PROBLEM DESCRIPTION →
Repeat the entire listing below exactly.
===
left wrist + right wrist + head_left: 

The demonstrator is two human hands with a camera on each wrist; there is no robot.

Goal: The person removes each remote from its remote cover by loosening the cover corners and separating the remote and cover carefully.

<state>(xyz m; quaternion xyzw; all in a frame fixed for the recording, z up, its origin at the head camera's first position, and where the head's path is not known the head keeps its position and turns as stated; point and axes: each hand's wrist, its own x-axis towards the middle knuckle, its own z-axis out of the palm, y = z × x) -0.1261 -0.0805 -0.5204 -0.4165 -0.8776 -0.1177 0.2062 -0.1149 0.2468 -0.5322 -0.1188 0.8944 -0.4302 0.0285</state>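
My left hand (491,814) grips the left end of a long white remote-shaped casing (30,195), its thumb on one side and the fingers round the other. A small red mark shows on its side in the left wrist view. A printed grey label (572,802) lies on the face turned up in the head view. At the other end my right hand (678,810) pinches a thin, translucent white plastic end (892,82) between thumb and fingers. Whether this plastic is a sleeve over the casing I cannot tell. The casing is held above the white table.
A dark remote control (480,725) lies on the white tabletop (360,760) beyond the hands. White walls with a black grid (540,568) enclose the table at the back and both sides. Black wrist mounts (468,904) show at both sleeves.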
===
EXERCISE RESPONSE →
left wrist + right wrist + head_left: 

The demonstrator is two human hands with a camera on each wrist; there is no robot.

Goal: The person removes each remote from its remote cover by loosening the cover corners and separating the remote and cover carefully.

<state>(xyz m; quaternion xyzw; all in a frame fixed for the recording, z up, its origin at the head camera's first position, and where the head's path is not known the head keeps its position and turns as stated; point and axes: each hand's wrist, its own x-axis towards the middle knuckle, its own z-axis out of the palm, y = z × x) -0.1261 -0.0805 -0.5204 -0.4165 -0.8776 -0.1177 0.2062 -0.1149 0.2468 -0.5322 -0.1188 0.8944 -0.4302 0.0285</state>
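My left hand (491,814) grips the left end of a long white remote-shaped casing (30,195), its thumb on one side and the fingers round the other. A small red mark shows on its side in the left wrist view. A printed grey label (572,802) lies on the face turned up in the head view. At the other end my right hand (678,810) pinches a thin, translucent white plastic end (892,82) between thumb and fingers. Whether this plastic is a sleeve over the casing I cannot tell. The casing is held above the white table.
A dark remote control (480,725) lies on the white tabletop (360,760) beyond the hands. White walls with a black grid (540,568) enclose the table at the back and both sides. Black wrist mounts (468,904) show at both sleeves.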

What is written here forms the complete answer.